Polymerase Chain Reaction Assembly of Candida antarctica Lipase B Open Reading Frame

The CALB gene ORF was produced using a stepwise oligonucleotide PCR assembly strategy followed by TOPO ligation directionally into pENTR D TOPO and LR clonase recombinational cloning into pYES2 DEST 52 vector for expression and evaluation of the lipase enzyme (Fig. 1). The strategy previously described for PCR assembly of the xylose isomerase gene ORF ³⁰ involved a cloning step after each PCR step. The strategy described here eliminates the sub-cloning step and assembles the entire ORF in sequential PCR steps, so that the process is more rapid and readily adapted for the integrated robotic workcell. The method has the potential to be used iteratively to build large libraries or single clones from sets of oligonucleotides. The fusion of the C3 variant of the Lyt-1 amphipathic peptide to the lipase may facilitate secretion and isolation of the expressed lipase outside the yeast cell for ready availability, in this case, for chemical attachment to a column resin for lipase-catalyzed biodiesel production.

The sequence of the CALB ORF, which consists of 1029 nucleotides, was based on the registered sequence in Gen-Bank (Z30645). The overall stepwise assembly method is described in Materials and Methods. In this method, nine increasingly longer PCR amplicons, six at the 5′ end of the CALB sequence and three at the 3′ end, were created sequentially from 36 50mer oligonucleotides, one 40mer oligonucleotide, and one 15mer oligonucleotide to generate the complete CALB gene ORF (Fig. 1; forward oligonucleotides shown in yellow and reverse shown in tan). The 50mer oligonucleotides in this strategy were designed so that each one overlapped at the 5' end with 25 nucleotides of the previous oligonucleotide and overlapped at the 3' end with 25 nucleotides of the next oligonucleotide, alternating forward and reverse oligonucleotides. No gaps were present between the overlapping sequences. The first six 50mers were added to initiate the formation of the CALB ORF. The amplicon from the PCR assembly of these six 50mers was added to the next PCR mixture together with the two 50mer oligonucleotides at the 3ℙ end of the amplicon plus the next four 50mer oligonucleotides in the sequence that overlapped each other by 25 nucleotides at either end. The two-50mer overlap at the 3ℙ end of the amplicon formed a strongly annealed link to that template and ensured sequential assembly. Again, there were no gaps between the overlapping sections. Twenty-six of the 38 oligomers were added in this fashion. The next set of oligonucleotides did not give the desired PCR product, possibly because they preferred to anneal to the forward section(s) of the template to form shorter amplicon(s). Therefore, the last part of the CALB ORF was assembled separately, and the front and rear sections were joined using PCR to obtain the complete CALB gene ORF.

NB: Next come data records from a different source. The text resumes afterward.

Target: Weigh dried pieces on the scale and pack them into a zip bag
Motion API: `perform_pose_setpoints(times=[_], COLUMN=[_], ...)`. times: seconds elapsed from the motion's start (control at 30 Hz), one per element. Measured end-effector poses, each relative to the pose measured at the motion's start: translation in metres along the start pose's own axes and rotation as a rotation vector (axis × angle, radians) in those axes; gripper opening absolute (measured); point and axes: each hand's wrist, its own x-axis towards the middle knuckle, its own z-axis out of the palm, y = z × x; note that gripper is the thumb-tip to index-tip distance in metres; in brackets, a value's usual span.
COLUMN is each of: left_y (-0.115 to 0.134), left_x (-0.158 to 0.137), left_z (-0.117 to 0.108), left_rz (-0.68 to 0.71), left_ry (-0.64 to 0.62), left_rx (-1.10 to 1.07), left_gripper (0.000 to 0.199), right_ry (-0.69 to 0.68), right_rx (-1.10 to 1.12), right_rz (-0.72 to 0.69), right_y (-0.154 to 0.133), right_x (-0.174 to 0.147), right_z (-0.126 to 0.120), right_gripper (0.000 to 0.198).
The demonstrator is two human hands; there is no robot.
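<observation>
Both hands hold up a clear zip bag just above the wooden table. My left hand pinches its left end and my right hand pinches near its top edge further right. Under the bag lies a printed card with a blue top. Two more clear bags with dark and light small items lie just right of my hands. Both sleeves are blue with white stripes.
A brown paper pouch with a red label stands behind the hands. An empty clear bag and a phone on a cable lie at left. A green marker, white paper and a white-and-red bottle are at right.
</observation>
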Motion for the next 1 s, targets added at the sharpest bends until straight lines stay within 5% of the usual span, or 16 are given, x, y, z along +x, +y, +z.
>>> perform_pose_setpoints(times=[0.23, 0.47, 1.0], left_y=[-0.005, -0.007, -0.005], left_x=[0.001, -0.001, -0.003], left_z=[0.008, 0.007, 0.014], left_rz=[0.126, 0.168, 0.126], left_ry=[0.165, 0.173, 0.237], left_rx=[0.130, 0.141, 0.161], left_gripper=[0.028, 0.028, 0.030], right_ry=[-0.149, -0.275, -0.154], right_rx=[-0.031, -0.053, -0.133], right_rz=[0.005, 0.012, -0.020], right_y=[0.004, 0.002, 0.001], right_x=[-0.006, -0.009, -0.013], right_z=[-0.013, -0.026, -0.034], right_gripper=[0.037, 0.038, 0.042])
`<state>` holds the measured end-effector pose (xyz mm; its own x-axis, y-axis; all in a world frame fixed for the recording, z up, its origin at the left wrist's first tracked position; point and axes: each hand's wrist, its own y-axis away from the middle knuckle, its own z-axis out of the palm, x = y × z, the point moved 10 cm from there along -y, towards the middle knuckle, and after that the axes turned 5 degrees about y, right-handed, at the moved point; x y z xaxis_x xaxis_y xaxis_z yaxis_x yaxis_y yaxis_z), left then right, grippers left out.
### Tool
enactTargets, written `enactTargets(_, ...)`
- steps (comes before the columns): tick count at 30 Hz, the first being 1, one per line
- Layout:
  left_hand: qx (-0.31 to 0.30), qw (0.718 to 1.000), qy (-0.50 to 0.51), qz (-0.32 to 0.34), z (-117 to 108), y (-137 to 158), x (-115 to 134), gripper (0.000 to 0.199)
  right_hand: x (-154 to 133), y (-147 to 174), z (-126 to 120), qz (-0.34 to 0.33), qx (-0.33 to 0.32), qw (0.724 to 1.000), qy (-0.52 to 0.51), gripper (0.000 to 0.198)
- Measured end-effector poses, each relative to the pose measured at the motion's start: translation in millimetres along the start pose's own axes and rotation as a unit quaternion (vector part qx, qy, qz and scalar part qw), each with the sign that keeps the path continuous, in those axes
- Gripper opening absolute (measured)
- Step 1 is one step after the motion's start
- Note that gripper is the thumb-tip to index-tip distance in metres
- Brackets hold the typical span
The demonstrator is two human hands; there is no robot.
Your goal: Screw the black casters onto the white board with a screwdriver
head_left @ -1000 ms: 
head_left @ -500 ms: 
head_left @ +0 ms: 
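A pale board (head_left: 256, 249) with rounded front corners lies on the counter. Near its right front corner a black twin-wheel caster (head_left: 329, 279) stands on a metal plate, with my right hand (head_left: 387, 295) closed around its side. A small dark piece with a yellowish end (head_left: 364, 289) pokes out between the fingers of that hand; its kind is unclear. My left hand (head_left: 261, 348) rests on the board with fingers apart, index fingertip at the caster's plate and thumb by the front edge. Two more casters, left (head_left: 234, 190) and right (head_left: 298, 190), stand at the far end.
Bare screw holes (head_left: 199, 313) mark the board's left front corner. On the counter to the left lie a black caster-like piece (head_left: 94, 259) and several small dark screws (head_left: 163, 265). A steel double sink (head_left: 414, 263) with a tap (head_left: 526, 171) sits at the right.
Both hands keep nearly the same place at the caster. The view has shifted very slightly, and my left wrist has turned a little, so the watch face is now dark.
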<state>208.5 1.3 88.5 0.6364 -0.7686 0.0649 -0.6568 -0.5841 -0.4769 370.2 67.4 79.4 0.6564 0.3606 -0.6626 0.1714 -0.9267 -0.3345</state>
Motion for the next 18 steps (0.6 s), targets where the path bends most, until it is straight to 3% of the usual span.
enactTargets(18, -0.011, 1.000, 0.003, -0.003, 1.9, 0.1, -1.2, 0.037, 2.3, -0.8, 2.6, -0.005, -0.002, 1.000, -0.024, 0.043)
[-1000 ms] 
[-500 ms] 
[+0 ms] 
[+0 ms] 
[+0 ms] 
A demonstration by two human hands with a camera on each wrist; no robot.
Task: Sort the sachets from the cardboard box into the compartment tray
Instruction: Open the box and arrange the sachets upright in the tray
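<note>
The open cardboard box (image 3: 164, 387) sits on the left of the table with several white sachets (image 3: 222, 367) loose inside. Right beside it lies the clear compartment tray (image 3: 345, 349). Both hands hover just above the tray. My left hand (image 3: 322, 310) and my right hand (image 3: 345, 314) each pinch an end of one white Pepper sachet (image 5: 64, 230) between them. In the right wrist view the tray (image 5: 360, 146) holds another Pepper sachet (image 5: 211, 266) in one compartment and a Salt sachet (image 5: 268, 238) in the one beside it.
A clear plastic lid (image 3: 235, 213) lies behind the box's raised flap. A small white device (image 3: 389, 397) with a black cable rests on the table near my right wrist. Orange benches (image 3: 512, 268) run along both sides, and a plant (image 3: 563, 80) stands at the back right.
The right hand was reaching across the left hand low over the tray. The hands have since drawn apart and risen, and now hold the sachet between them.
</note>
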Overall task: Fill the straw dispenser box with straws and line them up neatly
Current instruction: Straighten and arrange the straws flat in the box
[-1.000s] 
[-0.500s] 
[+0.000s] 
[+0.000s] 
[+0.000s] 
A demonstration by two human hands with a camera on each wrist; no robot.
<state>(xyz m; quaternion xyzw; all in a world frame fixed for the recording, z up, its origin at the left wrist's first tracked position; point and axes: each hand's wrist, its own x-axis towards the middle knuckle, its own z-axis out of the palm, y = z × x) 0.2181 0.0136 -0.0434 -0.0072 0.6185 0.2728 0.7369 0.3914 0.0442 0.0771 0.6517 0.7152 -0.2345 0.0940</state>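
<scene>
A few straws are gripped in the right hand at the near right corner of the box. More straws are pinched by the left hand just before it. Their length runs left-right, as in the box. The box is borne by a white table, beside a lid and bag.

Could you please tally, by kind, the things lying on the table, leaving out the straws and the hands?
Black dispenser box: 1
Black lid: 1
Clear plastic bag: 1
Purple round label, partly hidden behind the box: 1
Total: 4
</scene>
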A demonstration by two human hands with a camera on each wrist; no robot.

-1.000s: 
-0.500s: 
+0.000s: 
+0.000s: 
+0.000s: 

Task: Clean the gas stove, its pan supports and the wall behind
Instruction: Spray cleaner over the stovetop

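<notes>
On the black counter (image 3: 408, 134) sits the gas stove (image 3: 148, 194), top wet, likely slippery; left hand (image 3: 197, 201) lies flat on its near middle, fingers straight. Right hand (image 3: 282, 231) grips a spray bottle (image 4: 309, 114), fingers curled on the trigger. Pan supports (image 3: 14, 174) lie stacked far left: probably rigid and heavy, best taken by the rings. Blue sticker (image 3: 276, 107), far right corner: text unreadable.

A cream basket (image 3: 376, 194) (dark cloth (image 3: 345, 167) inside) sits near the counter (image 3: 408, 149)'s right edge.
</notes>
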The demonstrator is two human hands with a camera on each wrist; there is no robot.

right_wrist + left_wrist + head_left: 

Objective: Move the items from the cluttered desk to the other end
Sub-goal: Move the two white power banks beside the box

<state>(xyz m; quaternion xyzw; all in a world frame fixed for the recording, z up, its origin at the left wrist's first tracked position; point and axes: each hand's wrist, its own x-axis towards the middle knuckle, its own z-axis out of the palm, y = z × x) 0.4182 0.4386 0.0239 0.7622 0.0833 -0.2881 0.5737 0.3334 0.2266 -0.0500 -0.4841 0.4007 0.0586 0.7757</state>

Two differences from the GenBank sequence were found in the assembled ORF. The first nucleotide difference was at position 245 in the CALB ORF sequence, with ACG, coding for a threonine amino acid residue at position 57 in the amino acid sequence, changed to ATG, coding for methionine. Both have aliphatic side chains, but methionine has a CH₃SCH₂CH₂- group, whereas threonine has a secondary alcohol group (CH₃CHOH-). The second nucleotide difference was at position 986, with TTT, coding for phenylalanine at position 304 in the amino acid sequence, changed to TAT, coding for tyrosine. Both phenylalanine and tyrosine amino acid residues have uncharged aromatic side chains; the only difference is the presence of a hydroxy group on the benzyl group in tyrosine. These two nucleotide differences did not appear to affect the catalytic activity of the assembled lipase, because the expressed enzyme was able to catalyze the production of ethyl esters from corn or soybean oil.

Candida antarctica Lipase B Lyt-1 C3 Open Reading Frame Produced Using Automated Protocols for Polymerase Chain Reaction Assembly and Amplicon Purification

Previous work ^26,30 suggested that the C3 variant of the amphipathic protein Lyt-1 with a 6× His tag migrated to the surface of the yeast cell in which this variant was expressed. The Lyt-1 C3 ORF was inserted in frame at the 3ℙ end of the CALB ORF to code for the fusion protein CALB Lyt-1 C3 to determine if the Lyt-1 C3 form, which is expected to be found outside the cell, is more active or easier to purify than the CALB without the C3 Lyt-1 sequence that would be found predominantly inside the yeast cell. A schedule was scripted to include an automated protocol for PCR assembly and purification of the PCR amplicon written for the liquid handler using SoftLink software from Hudson Robotics, Inc., to control the Hudson ProLinks Workcell. The protocol contained steps to program the movement of the PCR plate first to the sealer, then to the PCR thermal cycler, and finally back to the liquid handler to purify the resulting assembled amplicon. The addition of the Lyt-1 C3 ORF to the CALB ORF was performed using the automated PCR assembly protocol written for the workcell to test the scripting of this protocol on the liquid handler and its incorporation into the SoftLinks scheduler for the workcell (Fig. 2).

Using this protocol, a 96-well Bio-Rad hard-shell plate was brought by the PlateCrane EX from the incoming clean stacks onto the deck of the liquid handler to set up the PCR assembly (Fig. 2, step 1). The oligonucleotide template mixture in a capped tube in a 96-tube Matrix plate (Thermo Fisher Scientific) was brought by the four-axis PlateCrane telescoping arm onto the track on the deck of the liquid handler. The plate was moved by the liquid handler gripper into position on the vacuum block where the tube jig and pipettes were used to pierce the Matrix tube cap and pipette the oligonucleotide template mixture into the hard-shell plate on the track on the liquid handler. The plate was moved by the liquid handler gripper into position on the vacuum block. After the oligonucleotide template mixture was pipetted into the hard-shell plate, the liquid handler gripper moved the plate to the plate position on the cold block, and the PCR reagent mixture was pipetted from a Matrix tube in the reagent position on the cold block into the hard-shell plate.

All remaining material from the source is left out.